Lo scontro è all'interno del fronte favorevole alla legge. Concordare alcune modifiche non sarebbe infatti impresa impossibile senza la resistenza dell'ala più intransigente, che include lo stesso Zan. Conte, anche in virtù dei suoi ottimi rapporti con le gerarchie vaticane, è favorevole ad apportare alcune modifiche. Letta si era spinto sino ad annunciare la sua disponibilità a verificare i punti giuridicamente più spinosi, salvo ingranare una fulminea retromarcia di fronte alla reazione degli intransigenti.
Ma non è un mistero che nelle file del Pd, e soprattutto fra le donne provenienti dal femminismo, la richiesta di modifiche sia massiccia.
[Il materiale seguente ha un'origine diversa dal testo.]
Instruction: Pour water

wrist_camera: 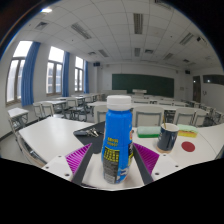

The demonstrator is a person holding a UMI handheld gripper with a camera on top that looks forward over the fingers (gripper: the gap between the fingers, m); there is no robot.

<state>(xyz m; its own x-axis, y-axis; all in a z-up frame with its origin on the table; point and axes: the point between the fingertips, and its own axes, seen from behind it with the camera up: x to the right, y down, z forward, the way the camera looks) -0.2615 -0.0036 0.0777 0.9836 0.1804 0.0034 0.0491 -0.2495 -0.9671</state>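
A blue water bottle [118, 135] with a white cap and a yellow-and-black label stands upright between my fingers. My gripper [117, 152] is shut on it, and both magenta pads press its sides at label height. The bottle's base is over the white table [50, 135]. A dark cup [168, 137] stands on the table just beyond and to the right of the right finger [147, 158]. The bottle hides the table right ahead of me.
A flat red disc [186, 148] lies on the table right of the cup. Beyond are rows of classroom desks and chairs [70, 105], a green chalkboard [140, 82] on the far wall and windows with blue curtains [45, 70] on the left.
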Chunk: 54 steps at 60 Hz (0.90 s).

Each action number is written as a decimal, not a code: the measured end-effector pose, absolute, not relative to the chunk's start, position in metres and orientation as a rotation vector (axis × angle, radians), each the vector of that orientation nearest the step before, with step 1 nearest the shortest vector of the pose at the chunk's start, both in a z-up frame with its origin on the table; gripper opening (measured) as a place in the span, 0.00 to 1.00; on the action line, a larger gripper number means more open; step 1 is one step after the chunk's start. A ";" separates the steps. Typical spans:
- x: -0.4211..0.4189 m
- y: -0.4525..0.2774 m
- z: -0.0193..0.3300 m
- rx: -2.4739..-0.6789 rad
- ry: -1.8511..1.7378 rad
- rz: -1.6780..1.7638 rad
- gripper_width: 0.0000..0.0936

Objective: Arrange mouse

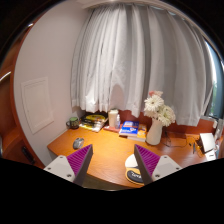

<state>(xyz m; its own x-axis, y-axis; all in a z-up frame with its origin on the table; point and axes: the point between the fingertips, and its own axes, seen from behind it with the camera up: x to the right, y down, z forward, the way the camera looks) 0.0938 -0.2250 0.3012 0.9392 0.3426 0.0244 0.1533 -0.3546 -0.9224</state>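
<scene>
A small grey mouse-shaped object (78, 143) lies on the wooden desk (105, 145), just beyond my left finger. A white rounded object (131, 160), possibly another mouse, sits on a black mouse mat (134, 176) against the inner side of my right finger. My gripper (113, 162) is open and empty, hovering above the desk's near edge, its purple pads wide apart. Neither object is touched by both fingers.
A vase of white flowers (155, 125) stands at the back right. Books (129, 128), a white cup (114, 118) and a yellow-and-dark box (94, 122) line the back of the desk. A white device (207, 142) stands far right. White curtains (140, 60) hang behind.
</scene>
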 end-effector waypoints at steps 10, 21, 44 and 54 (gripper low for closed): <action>0.063 -0.220 0.240 -1.995 -0.363 0.194 0.89; 0.008 -0.210 0.153 -2.099 -0.355 0.174 0.88; -0.173 -0.134 0.027 -2.280 -0.310 0.176 0.89; -0.227 -0.083 0.001 -2.314 -0.277 0.167 0.88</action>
<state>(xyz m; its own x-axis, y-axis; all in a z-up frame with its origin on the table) -0.2271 -0.0833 0.0008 0.9676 0.2500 -0.0342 0.1472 -0.6695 -0.7281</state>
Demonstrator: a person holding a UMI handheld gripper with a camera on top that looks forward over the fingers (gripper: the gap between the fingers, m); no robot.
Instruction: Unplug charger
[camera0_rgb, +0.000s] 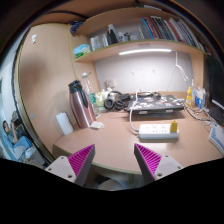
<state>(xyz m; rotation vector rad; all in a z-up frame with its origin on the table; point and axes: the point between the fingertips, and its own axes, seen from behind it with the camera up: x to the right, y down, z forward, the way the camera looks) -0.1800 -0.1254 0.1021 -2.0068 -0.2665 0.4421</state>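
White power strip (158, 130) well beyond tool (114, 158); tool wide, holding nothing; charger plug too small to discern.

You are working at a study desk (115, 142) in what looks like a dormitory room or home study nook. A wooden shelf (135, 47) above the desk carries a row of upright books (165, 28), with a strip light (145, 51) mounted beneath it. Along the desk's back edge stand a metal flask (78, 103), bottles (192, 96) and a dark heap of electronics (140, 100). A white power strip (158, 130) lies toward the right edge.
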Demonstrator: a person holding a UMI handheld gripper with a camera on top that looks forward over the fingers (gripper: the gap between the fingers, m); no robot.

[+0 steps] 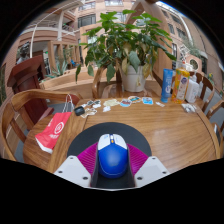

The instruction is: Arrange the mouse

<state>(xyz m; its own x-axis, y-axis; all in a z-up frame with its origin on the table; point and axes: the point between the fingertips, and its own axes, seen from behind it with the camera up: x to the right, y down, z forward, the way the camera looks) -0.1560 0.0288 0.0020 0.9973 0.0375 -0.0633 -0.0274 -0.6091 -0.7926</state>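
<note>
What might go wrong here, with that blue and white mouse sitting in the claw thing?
The blue and white computer mouse sits between the gripper fingers' magenta pads; its rounded shell might slip if squeezed unevenly. It might also be set down off the black mouse pad, towards the red packet.

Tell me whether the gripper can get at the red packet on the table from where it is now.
Probably not as things stand: the gripper appears shut on the blue mouse, so its fingers are occupied. The red packet lies off to the side on the table with nothing visible on top of it.
</note>
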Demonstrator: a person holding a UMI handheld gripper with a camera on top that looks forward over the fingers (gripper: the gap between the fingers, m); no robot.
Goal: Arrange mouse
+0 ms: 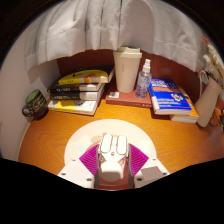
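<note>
A white computer mouse (112, 156) sits between my gripper's (112, 165) two fingers, its buttons pointing away from me. Both magenta pads (89, 158) press against its sides, so the gripper is shut on it. Under and around the mouse lies a round white mat (84, 140) on the brown wooden desk (50, 140). The rear of the mouse is hidden low between the fingers.
Beyond the mat stand a stack of books (78, 92), a white bin (127, 68), a small spray bottle (145, 78) on a flat book, and a blue book (172, 98). A dark jar (36, 103) sits left. White cloth hangs behind.
</note>
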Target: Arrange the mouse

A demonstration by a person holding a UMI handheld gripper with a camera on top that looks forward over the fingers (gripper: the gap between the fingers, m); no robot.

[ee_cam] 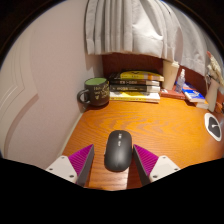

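I see the black plastic computer mouse (118, 151) on the wooden counter (150, 122), dead centre between my open tongs (113, 160), long axis parallel to the fingers, gaps either side.

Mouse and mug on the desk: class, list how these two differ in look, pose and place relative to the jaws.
The mouse is black, low and rounded; the mug is dark green with pale markings, and tall. The mouse lies flat between the open jaws of the gripper, with a gap at either side; the mug stands upright far beyond them, beside a stack of books. Both rest on the wooden desk.
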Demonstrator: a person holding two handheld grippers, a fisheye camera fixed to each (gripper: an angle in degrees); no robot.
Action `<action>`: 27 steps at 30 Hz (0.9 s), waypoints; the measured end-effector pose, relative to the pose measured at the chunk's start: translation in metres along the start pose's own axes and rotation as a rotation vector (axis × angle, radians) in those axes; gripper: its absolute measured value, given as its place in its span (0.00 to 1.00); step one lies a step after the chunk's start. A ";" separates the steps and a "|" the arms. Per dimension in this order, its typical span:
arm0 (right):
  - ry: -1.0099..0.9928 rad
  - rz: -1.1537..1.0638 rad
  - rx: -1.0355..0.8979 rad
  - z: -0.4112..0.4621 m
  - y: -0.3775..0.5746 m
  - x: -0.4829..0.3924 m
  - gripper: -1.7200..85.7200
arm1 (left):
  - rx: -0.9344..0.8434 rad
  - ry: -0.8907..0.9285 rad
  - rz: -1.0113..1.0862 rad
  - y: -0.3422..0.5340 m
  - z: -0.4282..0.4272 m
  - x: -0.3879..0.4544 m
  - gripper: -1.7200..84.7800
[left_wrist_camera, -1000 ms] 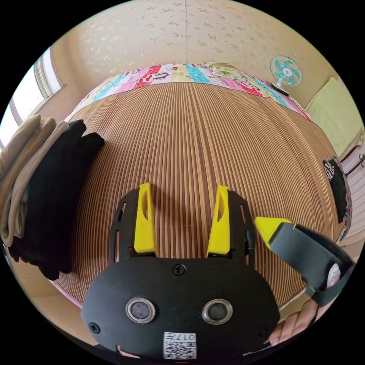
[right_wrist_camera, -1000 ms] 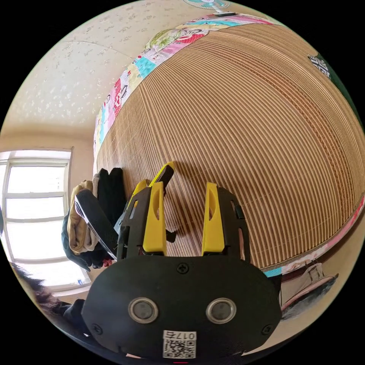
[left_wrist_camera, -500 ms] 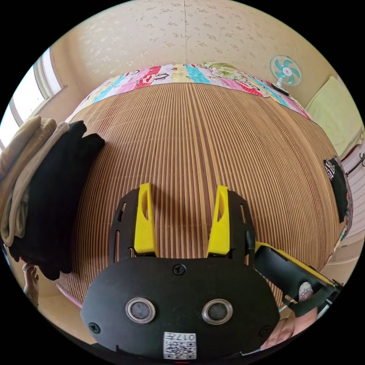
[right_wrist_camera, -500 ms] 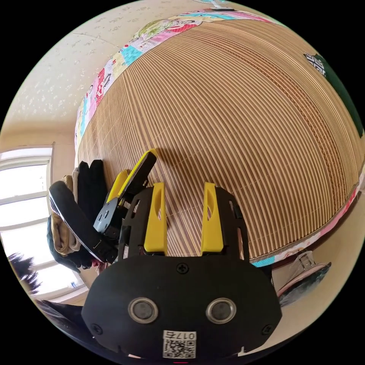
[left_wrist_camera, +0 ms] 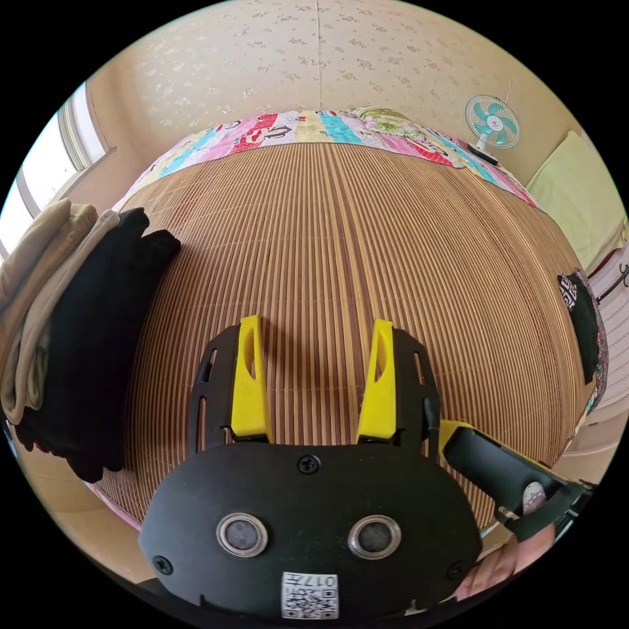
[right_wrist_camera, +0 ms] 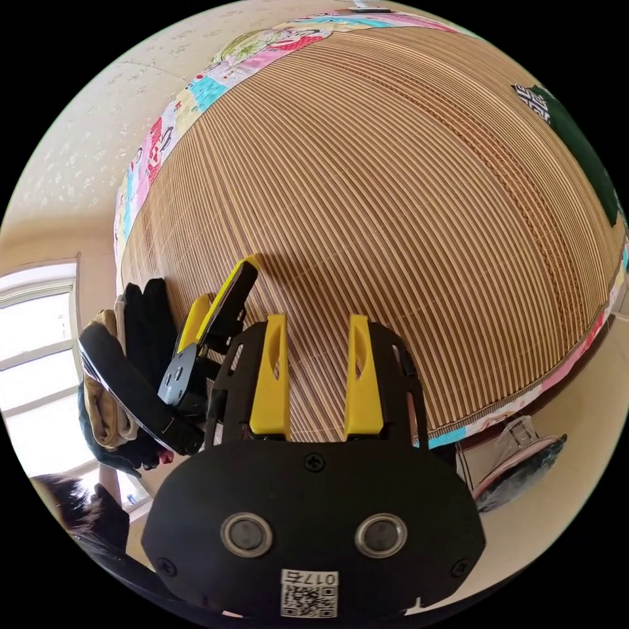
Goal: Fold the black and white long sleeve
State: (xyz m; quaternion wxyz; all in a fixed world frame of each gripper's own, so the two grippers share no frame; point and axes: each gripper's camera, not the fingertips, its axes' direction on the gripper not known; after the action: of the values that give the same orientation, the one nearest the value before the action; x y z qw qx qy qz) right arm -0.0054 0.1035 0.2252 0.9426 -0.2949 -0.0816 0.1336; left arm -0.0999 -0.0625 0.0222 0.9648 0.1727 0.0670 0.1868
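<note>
both tongs, left gripper point(left_wrist_camera: 314, 386) and right gripper point(right_wrist_camera: 316, 380), are held released over the bamboo mat point(left_wrist_camera: 341, 249); folded clothes point(left_wrist_camera: 72, 327) are stacked at its edge.

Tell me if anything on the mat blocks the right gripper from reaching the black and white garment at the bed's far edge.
Nothing visible does. Bare striped bamboo mat lies between the open right gripper and the black and white patterned garment. The stack of folded black and beige clothes sits on the opposite side.

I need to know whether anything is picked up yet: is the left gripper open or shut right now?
Open. The left gripper has its yellow jaws parted, with bare bamboo mat visible between them and no cloth in the gap.
</note>
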 end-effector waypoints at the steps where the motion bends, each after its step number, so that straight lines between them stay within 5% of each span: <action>1: 0.003 0.010 0.006 0.000 0.001 0.001 0.17 | 0.000 0.000 0.000 0.000 0.000 -0.001 0.28; 27: -0.271 0.230 0.167 -0.006 0.016 0.084 0.14 | 0.003 -0.003 0.000 -0.020 -0.015 -0.031 0.28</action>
State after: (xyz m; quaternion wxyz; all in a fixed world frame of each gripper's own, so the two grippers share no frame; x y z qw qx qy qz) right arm 0.0725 0.1383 0.2171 0.9227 -0.2023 -0.1622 0.2854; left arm -0.1245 -0.0868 0.0036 0.9646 0.1743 0.0656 0.1865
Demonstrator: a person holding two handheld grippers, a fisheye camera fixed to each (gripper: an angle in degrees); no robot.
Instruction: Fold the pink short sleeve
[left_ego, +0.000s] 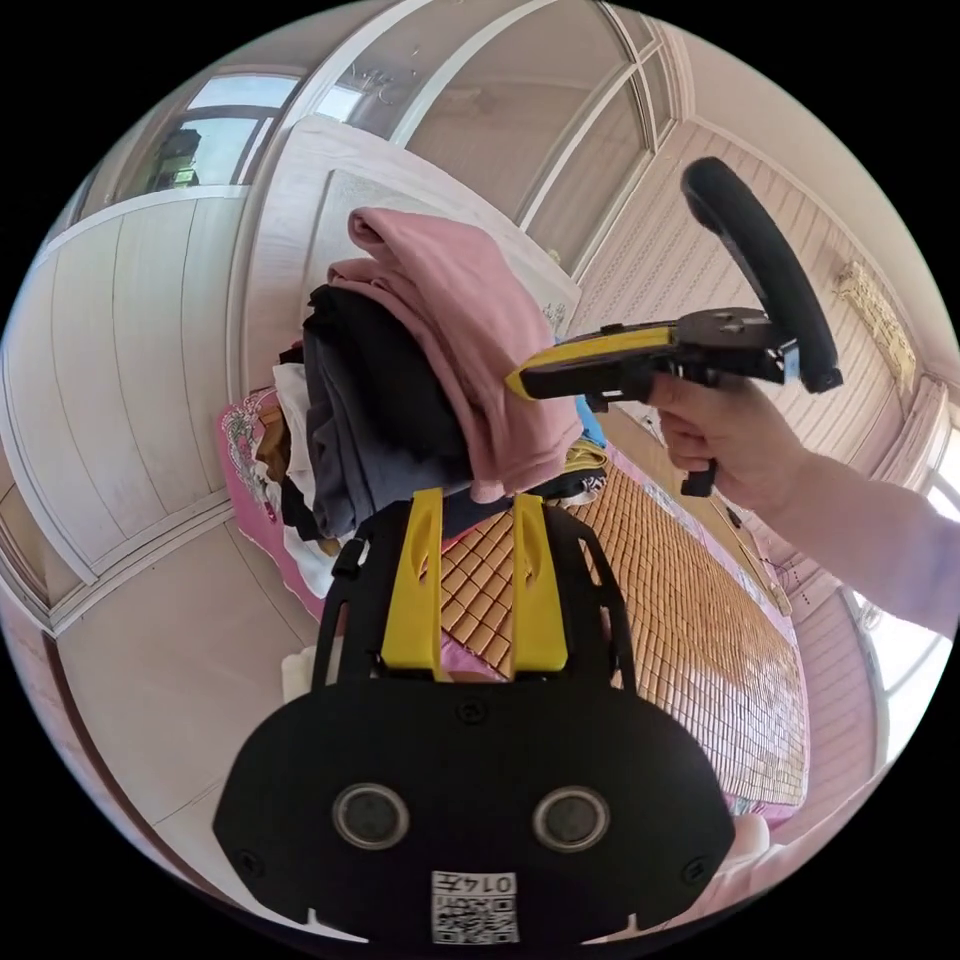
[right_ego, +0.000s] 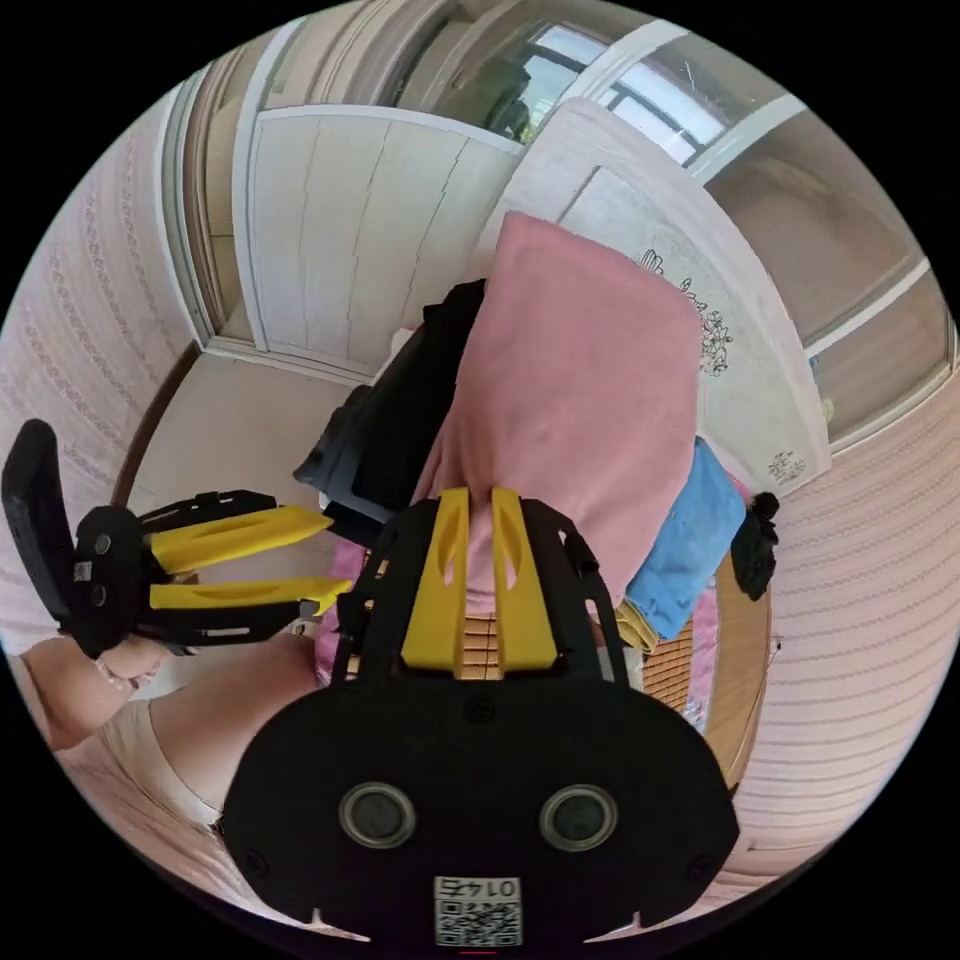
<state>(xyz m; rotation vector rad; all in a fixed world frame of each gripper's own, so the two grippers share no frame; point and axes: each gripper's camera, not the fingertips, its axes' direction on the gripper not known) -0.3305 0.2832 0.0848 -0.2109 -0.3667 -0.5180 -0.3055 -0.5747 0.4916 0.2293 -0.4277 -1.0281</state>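
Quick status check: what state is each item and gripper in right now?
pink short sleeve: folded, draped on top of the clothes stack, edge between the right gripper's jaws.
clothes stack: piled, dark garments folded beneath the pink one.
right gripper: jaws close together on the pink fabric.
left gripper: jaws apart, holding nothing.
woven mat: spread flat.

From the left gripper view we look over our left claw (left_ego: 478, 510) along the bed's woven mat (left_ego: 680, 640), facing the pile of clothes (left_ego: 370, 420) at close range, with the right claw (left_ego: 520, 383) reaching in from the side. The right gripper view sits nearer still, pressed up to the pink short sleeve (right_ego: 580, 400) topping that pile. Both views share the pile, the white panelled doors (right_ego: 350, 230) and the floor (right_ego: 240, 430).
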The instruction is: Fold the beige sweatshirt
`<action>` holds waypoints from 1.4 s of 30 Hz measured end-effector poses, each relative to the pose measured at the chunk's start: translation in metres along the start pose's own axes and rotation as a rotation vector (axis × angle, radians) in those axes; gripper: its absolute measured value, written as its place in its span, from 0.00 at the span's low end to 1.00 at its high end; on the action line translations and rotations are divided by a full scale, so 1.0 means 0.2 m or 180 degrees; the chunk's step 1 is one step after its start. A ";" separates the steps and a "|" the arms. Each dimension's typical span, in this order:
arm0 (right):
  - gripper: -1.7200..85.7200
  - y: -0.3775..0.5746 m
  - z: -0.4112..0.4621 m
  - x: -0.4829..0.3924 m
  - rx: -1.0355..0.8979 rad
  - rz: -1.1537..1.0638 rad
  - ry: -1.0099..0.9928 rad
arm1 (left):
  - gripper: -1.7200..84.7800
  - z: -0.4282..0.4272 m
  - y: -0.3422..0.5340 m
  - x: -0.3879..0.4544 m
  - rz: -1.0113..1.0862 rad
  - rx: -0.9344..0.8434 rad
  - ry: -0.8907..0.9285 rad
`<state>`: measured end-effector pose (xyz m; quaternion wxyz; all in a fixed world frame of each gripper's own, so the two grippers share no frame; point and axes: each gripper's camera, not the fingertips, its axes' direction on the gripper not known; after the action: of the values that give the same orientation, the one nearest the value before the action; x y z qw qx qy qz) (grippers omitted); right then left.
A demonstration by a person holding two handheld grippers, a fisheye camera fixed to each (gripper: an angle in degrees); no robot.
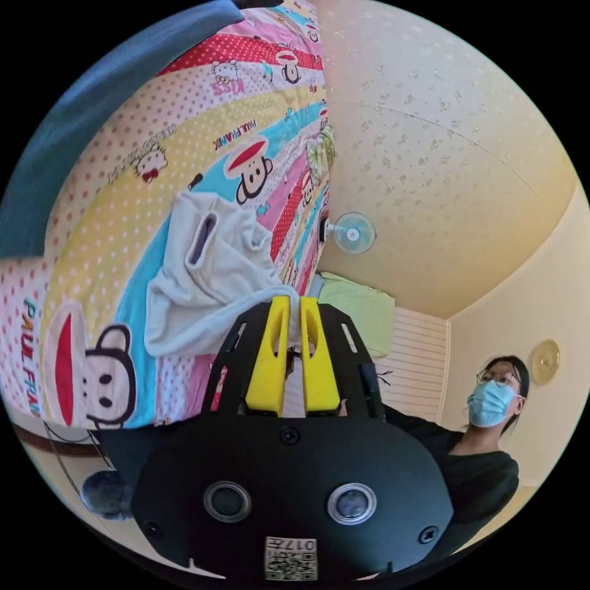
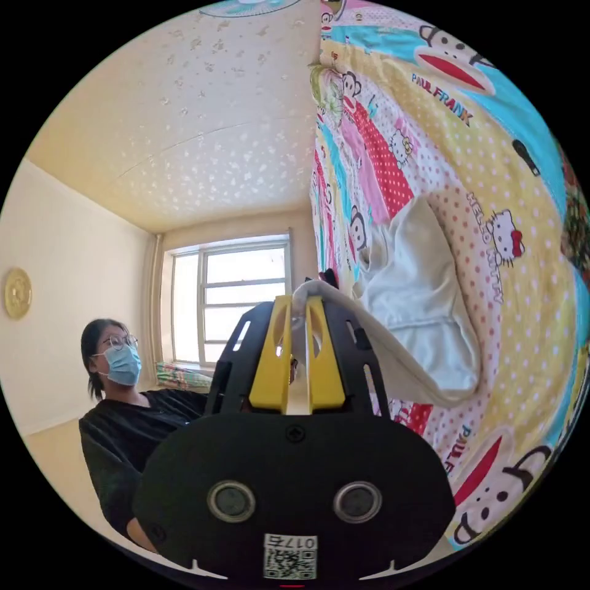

Per Iv, infine, la questione è ultimativa: senza le modifiche non voterà la legge. Lo stesso obiettivo del rilancio azzardato del Vaticano, del resto, è ottenere non la cancellazione ma la modifica della legge.
Se il problema fosse solo estendere la legge Mancino anche a gay, trans e disabili non ci sarebbero troppi problemi. Senza accordo, il Senato si trasformerà in una bolgia.
È probabile che gli emendamenti si contino a decine di migliaia o peggio. In questo caso la presidente del Senato dovrà decidere se adoperare il cosiddetto ' canguro' per accelerare i tempi oppure no.
Gli emendamenti più significativi saranno votati in segretezza e di fatto tutto tornerà in gioco. In ogni caso, anche una minima modifica implicherà il ritorno del testo alla Camera.
La battaglia della legge Zan, uno dei pochissimi provvedimenti di inizativa parlamentare in questa come nelle precedenti legislature, è appena iniziata.